Approximately 70–80 calories per cup for a standard recipe with broth and vegetables. A large bowl of about 2 cups contains roughly 140–160 calories. Because the soup is eaten in unlimited amounts, daily caloric intake still depends on total volume consumed.
Can you eat cabbage soup every day for weight loss?
Yes, as a short-term strategy. The 7-day plan allows unlimited soup as the core of every day. For sustained use beyond a week, the very low calorie intake becomes nutritionally inadequate — protein, fat, and essential micronutrients need to come from more varied sources.
Is the cabbage soup diet the same as the Sacred Heart Diet?
Yes, essentially. The Sacred Heart Diet, Wonder Soup Diet, and Military Diet variations are all based on the same core concept — unlimited low-calorie vegetable soup paired with a specific 7-day food schedule. Ingredient and schedule variations exist but the mechanism is identical.

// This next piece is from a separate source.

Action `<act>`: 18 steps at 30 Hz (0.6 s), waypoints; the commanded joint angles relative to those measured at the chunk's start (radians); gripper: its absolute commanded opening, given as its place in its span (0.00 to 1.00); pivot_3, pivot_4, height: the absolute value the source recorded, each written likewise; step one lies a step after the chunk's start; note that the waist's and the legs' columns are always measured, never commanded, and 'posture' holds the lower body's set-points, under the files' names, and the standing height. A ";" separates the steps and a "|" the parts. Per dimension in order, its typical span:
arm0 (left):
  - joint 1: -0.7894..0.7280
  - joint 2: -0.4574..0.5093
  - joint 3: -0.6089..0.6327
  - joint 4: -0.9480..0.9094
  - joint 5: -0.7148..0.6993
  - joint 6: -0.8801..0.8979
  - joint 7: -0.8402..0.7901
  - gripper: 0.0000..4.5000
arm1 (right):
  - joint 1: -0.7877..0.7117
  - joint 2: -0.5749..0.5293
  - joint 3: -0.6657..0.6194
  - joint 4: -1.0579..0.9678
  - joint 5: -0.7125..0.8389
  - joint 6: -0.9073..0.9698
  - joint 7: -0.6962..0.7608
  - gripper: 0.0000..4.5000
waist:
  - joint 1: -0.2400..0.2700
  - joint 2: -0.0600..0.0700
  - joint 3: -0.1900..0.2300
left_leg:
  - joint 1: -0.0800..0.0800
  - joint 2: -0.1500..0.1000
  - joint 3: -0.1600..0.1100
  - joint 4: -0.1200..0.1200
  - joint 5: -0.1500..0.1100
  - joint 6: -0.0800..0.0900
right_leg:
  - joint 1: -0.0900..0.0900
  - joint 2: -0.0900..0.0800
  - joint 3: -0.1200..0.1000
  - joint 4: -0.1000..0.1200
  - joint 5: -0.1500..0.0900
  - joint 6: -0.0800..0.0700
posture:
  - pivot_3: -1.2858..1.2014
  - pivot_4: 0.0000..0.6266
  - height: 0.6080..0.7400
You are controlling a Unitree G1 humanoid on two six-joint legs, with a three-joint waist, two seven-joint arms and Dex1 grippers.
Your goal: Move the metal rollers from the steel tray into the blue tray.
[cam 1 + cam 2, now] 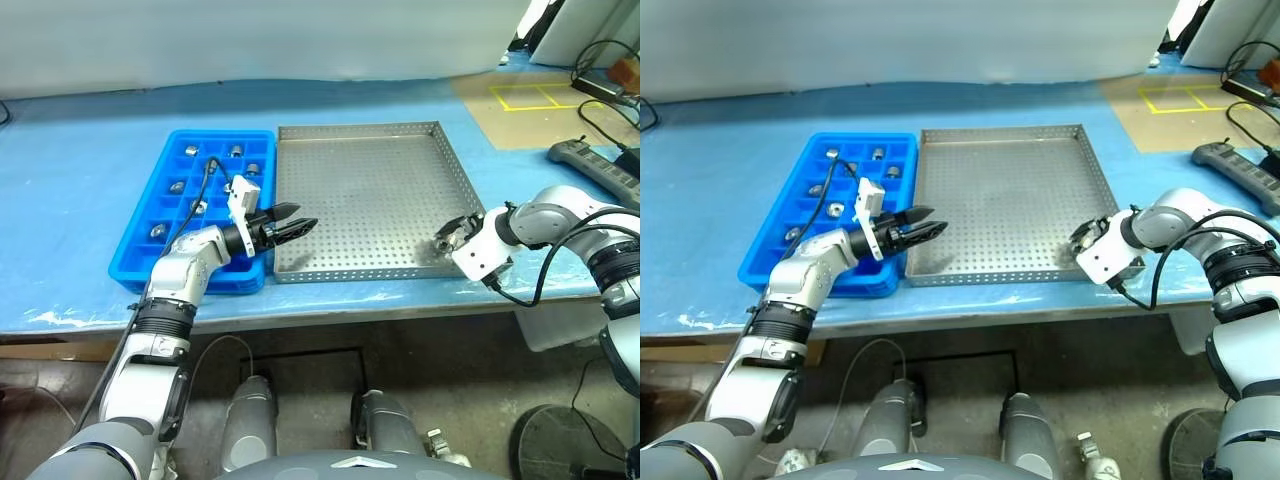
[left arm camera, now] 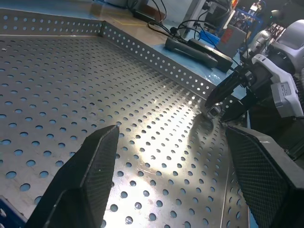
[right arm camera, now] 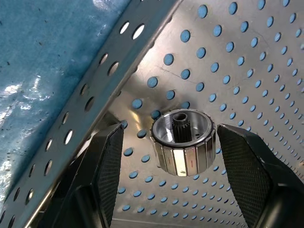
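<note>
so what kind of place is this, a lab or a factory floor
Probably a workshop or robot test bench, not a home. A long bench under blue sheeting holds a perforated steel tray and a blue parts tray. Cables and a power strip lie at the far end, with yellow floor marking tape behind.

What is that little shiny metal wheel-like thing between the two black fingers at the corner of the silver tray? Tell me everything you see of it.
The metal roller is a short silver cylinder with a dark toothed hole in its flat top and a rim divided into small polished segments. It stands upright on the perforated floor of the steel tray, near the tray's near right corner, close to the low wall. The right gripper has its black fingers open on either side of it; neither finger appears to touch it yet.
</note>
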State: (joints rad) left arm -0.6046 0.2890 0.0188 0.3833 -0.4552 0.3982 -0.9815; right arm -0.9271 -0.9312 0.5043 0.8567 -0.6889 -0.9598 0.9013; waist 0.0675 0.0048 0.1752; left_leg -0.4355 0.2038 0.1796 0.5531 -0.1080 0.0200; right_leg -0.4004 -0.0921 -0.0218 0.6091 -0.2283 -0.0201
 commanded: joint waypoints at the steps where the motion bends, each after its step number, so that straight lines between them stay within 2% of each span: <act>1: 0.015 -0.014 -0.016 -0.003 0.015 0.010 0.011 0.83 | -0.006 0.036 0.015 0.023 0.001 -0.005 -0.027 0.73 | -0.001 -0.002 0.000 | 0.001 0.000 0.000 0.000 0.000 0.000 | 0.000 0.000 0.000 0.000 0.000 0.000 | 0.50 0.24 1.00; 4: 0.017 -0.018 -0.014 -0.007 0.017 0.012 0.016 0.83 | -0.005 0.038 0.021 0.028 -0.001 -0.009 -0.017 0.73 | -0.002 -0.002 -0.001 | 0.002 0.000 0.000 0.000 0.000 0.000 | 0.001 0.000 0.000 0.000 0.000 0.000 | 0.50 0.24 1.00; 5: 0.020 -0.019 -0.015 -0.011 0.017 0.016 0.016 0.83 | -0.005 0.035 0.024 0.028 -0.017 -0.011 -0.036 0.64 | -0.002 -0.002 -0.001 | 0.002 0.000 0.000 0.000 0.000 0.000 | 0.001 0.000 0.000 0.000 0.000 0.000 | 0.50 0.24 1.00; 10: 0.030 -0.019 -0.017 -0.040 0.014 0.035 0.022 0.83 | -0.008 0.043 0.031 0.022 -0.069 -0.016 -0.123 0.36 | -0.011 -0.005 -0.001 | 0.005 0.000 0.001 -0.001 0.000 0.000 | 0.003 0.000 0.001 0.000 0.000 0.000 | 0.50 0.24 1.00; 18: 0.019 -0.009 -0.011 -0.044 0.016 0.048 0.022 0.83 | -0.028 0.047 0.037 0.043 -0.098 -0.003 -0.155 0.36 | -0.030 -0.007 -0.001 | 0.006 0.001 0.001 -0.004 0.000 -0.002 | -0.001 0.001 0.001 -0.001 -0.002 0.004 | 0.50 0.24 1.00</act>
State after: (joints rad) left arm -0.5854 0.2782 0.0105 0.3457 -0.4396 0.4432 -0.9554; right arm -0.9426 -0.8914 0.5278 0.8900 -0.7756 -0.9748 0.7669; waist 0.0374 -0.0024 0.1746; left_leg -0.4283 0.2050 0.1804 0.5482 -0.1074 0.0179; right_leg -0.4012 -0.0911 -0.0204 0.6085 -0.2299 -0.0172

Can I drink coffee on the cabbage soup diet?
Yes. Black coffee and unsweetened tea are permitted throughout the week. Avoid adding sugar, milk (except on Day 4 when non-fat milk is allowed), or flavored creamers.
Can I do the cabbage soup diet twice in a row?

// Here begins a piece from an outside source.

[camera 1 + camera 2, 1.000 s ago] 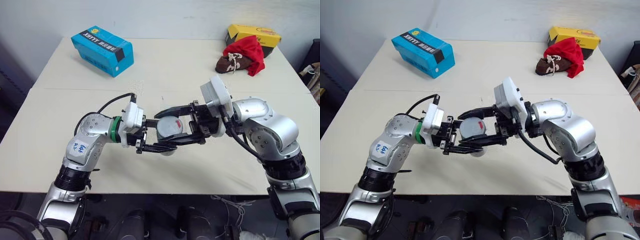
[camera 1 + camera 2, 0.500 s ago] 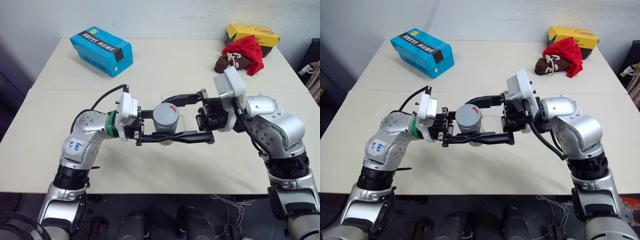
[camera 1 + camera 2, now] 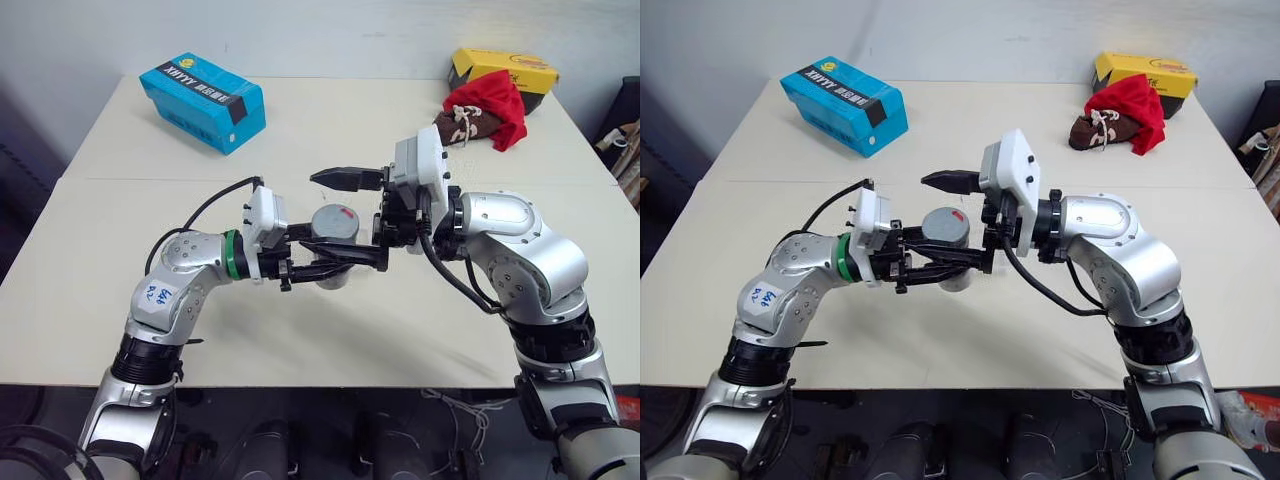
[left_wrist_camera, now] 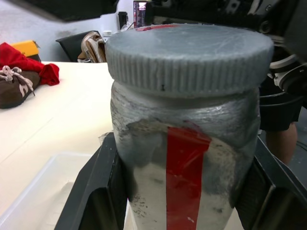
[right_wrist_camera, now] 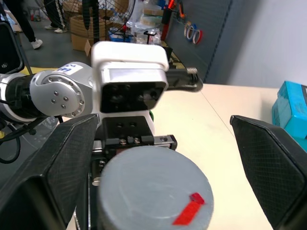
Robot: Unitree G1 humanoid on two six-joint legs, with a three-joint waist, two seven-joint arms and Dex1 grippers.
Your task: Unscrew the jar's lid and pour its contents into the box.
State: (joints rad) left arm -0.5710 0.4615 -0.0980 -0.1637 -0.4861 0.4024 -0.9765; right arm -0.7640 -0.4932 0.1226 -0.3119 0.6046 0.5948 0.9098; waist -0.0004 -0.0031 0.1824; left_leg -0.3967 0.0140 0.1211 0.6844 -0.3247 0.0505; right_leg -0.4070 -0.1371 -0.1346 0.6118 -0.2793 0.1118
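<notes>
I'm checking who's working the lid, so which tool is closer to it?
Right. The right tool is open around the lid; the left tool grips the jar below it.

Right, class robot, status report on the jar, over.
Left gripper shut on jar. Right gripper open, jaws astride lid. Lid on. Nothing obstructing.

A workshop or robotics lab. A plain, pale surface [image 3: 330, 130] stands against a bare light wall. Beyond it, the right wrist view shows an open floor with stacked cardboard boxes [image 5: 88, 28], cluttered racks of supplies [image 5: 144, 24], and coloured tools and tape rolls hanging on a dark wall panel [image 5: 192, 33]. A person's legs [image 5: 21, 21] stand in that background.
</notes>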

No. The plan explicitly requires at least a 2-week break between repetitions. Repeating immediately risks nutritional deficiency, metabolic slowdown, and muscle loss. The diet is designed as a one-week reset, not a recurring cycle.
Does the cabbage soup diet work for long-term weight loss?
No. The diet produces rapid short-term results, mostly from water weight loss. Without a transition to a balanced, sustainable eating plan afterward, most weight returns within 1–2 weeks. It works best as a reset or jumpstart, not as a long-term strategy.
Conclusion
The cabbage soup diet isn’t magic, and it doesn’t pretend to be. It’s a low-calorie, high-volume, 7-day reset that produces real and rapid results when you need them — before an event, after a heavy stretch, or as a psychological kickstart before committing to a longer-term plan.
The recipe matters. Make it with broth, season it well, and rotate the variations. A week of bland soup is a week of misery — a week of actually good soup is manageable for almost anyone.
Follow the plan strictly, transition out carefully, and use the momentum it creates to build better habits rather than reverting immediately to whatever led to the reset in the first place.
This article is for informational purposes only and does not constitute medical advice. The cabbage soup diet is a very low-calorie eating plan. Consult a qualified healthcare provider before beginning any restrictive diet, especially if you have a medical condition or take medication.